TASK PROMPT: Nothing in the listing should differ in your copy; retype it all exactly.

AVAILABLE DATA:
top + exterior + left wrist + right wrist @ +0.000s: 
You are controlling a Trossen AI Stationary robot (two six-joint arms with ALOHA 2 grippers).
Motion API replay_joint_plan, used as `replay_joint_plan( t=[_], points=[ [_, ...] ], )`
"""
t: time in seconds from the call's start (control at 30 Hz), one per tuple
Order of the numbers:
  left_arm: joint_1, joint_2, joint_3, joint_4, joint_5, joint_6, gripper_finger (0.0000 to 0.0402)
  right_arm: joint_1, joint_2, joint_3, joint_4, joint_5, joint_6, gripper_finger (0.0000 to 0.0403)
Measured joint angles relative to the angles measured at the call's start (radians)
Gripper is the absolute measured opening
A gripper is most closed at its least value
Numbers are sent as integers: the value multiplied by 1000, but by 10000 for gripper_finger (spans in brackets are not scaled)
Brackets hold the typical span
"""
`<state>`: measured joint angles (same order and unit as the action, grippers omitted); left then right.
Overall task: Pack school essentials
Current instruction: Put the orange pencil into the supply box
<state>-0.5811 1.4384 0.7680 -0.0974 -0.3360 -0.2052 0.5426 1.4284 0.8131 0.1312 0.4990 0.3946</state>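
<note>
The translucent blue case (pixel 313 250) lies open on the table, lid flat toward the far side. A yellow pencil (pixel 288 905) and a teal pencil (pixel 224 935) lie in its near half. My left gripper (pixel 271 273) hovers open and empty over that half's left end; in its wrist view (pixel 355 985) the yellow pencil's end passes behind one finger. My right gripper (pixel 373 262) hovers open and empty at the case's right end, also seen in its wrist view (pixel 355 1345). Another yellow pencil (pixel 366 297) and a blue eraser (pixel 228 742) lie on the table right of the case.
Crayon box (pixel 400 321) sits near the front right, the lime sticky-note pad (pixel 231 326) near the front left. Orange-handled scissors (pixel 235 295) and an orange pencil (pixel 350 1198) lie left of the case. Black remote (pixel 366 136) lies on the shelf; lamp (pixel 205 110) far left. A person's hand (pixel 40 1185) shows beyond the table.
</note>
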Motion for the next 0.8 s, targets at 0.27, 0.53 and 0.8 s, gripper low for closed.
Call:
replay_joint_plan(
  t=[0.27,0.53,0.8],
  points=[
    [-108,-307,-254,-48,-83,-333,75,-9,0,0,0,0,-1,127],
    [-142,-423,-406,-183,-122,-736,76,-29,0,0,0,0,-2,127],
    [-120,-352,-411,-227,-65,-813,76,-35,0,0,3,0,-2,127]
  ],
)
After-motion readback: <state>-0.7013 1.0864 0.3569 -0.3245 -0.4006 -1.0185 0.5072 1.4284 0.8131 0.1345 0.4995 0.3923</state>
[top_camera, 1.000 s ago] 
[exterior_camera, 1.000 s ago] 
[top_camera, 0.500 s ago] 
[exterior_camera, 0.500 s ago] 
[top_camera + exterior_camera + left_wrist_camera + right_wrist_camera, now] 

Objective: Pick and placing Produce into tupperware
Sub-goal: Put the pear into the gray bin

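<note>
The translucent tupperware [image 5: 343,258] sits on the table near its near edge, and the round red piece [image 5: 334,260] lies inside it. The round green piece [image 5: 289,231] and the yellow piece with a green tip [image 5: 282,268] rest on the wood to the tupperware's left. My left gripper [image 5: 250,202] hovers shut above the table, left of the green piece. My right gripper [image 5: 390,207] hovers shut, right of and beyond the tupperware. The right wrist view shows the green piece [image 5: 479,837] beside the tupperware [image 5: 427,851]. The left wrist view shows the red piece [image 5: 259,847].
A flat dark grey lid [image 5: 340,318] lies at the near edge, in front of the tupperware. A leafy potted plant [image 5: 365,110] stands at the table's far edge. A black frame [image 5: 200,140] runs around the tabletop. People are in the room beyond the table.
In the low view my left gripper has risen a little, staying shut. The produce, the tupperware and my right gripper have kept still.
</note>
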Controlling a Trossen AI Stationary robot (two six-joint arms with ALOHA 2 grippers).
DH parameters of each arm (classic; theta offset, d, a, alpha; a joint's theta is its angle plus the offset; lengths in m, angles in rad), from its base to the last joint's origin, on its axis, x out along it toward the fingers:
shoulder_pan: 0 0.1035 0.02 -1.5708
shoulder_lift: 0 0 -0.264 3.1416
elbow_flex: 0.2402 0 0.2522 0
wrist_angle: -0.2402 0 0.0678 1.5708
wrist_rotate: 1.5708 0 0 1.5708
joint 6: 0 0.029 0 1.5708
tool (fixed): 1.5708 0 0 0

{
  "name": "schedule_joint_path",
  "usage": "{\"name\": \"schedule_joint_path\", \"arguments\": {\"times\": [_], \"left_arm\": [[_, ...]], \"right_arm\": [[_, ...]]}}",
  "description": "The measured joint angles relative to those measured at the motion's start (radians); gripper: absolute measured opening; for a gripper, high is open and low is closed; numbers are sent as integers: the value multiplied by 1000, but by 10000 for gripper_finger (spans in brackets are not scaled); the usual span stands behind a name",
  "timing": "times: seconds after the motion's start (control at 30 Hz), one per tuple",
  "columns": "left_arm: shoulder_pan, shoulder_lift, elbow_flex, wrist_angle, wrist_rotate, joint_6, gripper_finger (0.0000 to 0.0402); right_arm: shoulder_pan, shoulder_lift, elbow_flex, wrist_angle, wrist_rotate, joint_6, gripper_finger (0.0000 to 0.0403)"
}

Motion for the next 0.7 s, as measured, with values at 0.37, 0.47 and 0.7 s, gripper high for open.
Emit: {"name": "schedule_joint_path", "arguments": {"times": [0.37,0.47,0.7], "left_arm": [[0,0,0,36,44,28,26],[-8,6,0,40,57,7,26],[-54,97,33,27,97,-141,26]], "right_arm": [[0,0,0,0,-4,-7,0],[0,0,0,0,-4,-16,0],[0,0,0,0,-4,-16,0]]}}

FINAL ANSWER:
top + exterior + left wrist + right wrist @ +0.000s: 
You are controlling a Trossen AI Stationary robot (two six-joint arms with ALOHA 2 grippers).
Motion API replay_joint_plan, used as `replay_joint_plan( t=[_], points=[ [_, ...] ], )`
"""
t: time in seconds from the call's start (control at 30 Hz), one per tuple
Order of the numbers:
  left_arm: joint_1, joint_2, joint_3, joint_4, joint_5, joint_6, gripper_finger (0.0000 to 0.0402)
  right_arm: joint_1, joint_2, joint_3, joint_4, joint_5, joint_6, gripper_finger (0.0000 to 0.0403)
Measured joint angles relative to the angles measured at the call's start (radians)
Gripper is the absolute measured opening
A gripper is most closed at its least value
Numbers are sent as integers: the value multiplied by 1000, but by 10000 for gripper_finger (spans in brackets are not scaled)
Brackets hold the typical span
"""
`<state>`: measured joint angles (same order and unit as the action, grippers omitted); left then right.
Overall task: Pack school essentials
Current instruction: Put the orange pencil into the supply box
<state>-0.5811 1.4384 0.7680 -0.0974 -0.3360 -0.2052 0.5426 1.4284 0.8131 0.1312 0.4990 0.3946</state>
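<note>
The translucent blue case (pixel 313 250) lies open on the table, lid flat toward the far side. A yellow pencil (pixel 288 905) and a teal pencil (pixel 224 935) lie in its near half. My left gripper (pixel 271 273) hovers open and empty over that half's left end; in its wrist view (pixel 355 985) the yellow pencil's end passes behind one finger. My right gripper (pixel 373 262) hovers open and empty at the case's right end, also seen in its wrist view (pixel 355 1345). Another yellow pencil (pixel 366 297) and a blue eraser (pixel 228 742) lie on the table right of the case.
Crayon box (pixel 400 321) sits near the front right, the lime sticky-note pad (pixel 231 326) near the front left. Orange-handled scissors (pixel 235 295) and an orange pencil (pixel 350 1198) lie left of the case. Black remote (pixel 366 136) lies on the shelf; lamp (pixel 205 110) far left. A person's hand (pixel 40 1185) shows beyond the table.
</note>
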Motion for the next 0.8 s, targets at 0.27, 0.53 and 0.8 s, gripper low for closed.
Call:
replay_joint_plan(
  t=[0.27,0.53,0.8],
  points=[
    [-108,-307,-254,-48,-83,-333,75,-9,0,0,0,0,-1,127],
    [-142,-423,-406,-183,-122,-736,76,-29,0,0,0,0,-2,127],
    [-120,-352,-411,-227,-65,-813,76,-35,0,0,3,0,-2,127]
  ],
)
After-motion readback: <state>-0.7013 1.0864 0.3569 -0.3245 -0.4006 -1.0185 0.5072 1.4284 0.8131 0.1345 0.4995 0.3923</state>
[top_camera, 1.000 s ago] 
[exterior_camera, 1.000 s ago] 
[top_camera, 0.500 s ago] 
[exterior_camera, 0.500 s ago] 
[top_camera + exterior_camera + left_wrist_camera + right_wrist_camera, now] 

Objective: Pick and placing Produce into tupperware
Sub-goal: Put the pear into the gray bin

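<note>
The translucent tupperware [image 5: 343,258] sits on the table near its near edge, and the round red piece [image 5: 334,260] lies inside it. The round green piece [image 5: 289,231] and the yellow piece with a green tip [image 5: 282,268] rest on the wood to the tupperware's left. My left gripper [image 5: 250,202] hovers shut above the table, left of the green piece. My right gripper [image 5: 390,207] hovers shut, right of and beyond the tupperware. The right wrist view shows the green piece [image 5: 479,837] beside the tupperware [image 5: 427,851]. The left wrist view shows the red piece [image 5: 259,847].
A flat dark grey lid [image 5: 340,318] lies at the near edge, in front of the tupperware. A leafy potted plant [image 5: 365,110] stands at the table's far edge. A black frame [image 5: 200,140] runs around the tabletop. People are in the room beyond the table.
In the low view my left gripper has risen a little, staying shut. The produce, the tupperware and my right gripper have kept still.
</note>
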Controlling a Trossen AI Stationary robot (two six-joint arms with ALOHA 2 grippers).
DH parameters of each arm (classic; theta offset, d, a, alpha; a joint's theta is its angle plus the offset; lengths in m, angles in rad), from its base to the last joint's origin, on its axis, x out along it toward the fingers:
shoulder_pan: 0 0.1035 0.02 -1.5708
shoulder_lift: 0 0 -0.264 3.1416
elbow_flex: 0.2402 0 0.2522 0
wrist_angle: -0.2402 0 0.0678 1.5708
wrist_rotate: 1.5708 0 0 1.5708
joint 6: 0 0.029 0 1.5708
tool (fixed): 1.5708 0 0 0

{
  "name": "schedule_joint_path",
  "usage": "{\"name\": \"schedule_joint_path\", \"arguments\": {\"times\": [_], \"left_arm\": [[_, ...]], \"right_arm\": [[_, ...]]}}",
  "description": "The measured joint angles relative to those measured at the motion's start (radians); gripper: absolute measured opening; for a gripper, high is open and low is closed; numbers are sent as integers: the value multiplied by 1000, but by 10000 for gripper_finger (spans in brackets are not scaled); the usual span stands behind a name",
  "timing": "times: seconds after the motion's start (control at 30 Hz), one per tuple",
  "columns": "left_arm: shoulder_pan, shoulder_lift, elbow_flex, wrist_angle, wrist_rotate, joint_6, gripper_finger (0.0000 to 0.0402); right_arm: shoulder_pan, shoulder_lift, elbow_flex, wrist_angle, wrist_rotate, joint_6, gripper_finger (0.0000 to 0.0403)"
}

Motion for the next 0.7 s, as measured, with values at 0.37, 0.47 and 0.7 s, gripper high for open.
Emit: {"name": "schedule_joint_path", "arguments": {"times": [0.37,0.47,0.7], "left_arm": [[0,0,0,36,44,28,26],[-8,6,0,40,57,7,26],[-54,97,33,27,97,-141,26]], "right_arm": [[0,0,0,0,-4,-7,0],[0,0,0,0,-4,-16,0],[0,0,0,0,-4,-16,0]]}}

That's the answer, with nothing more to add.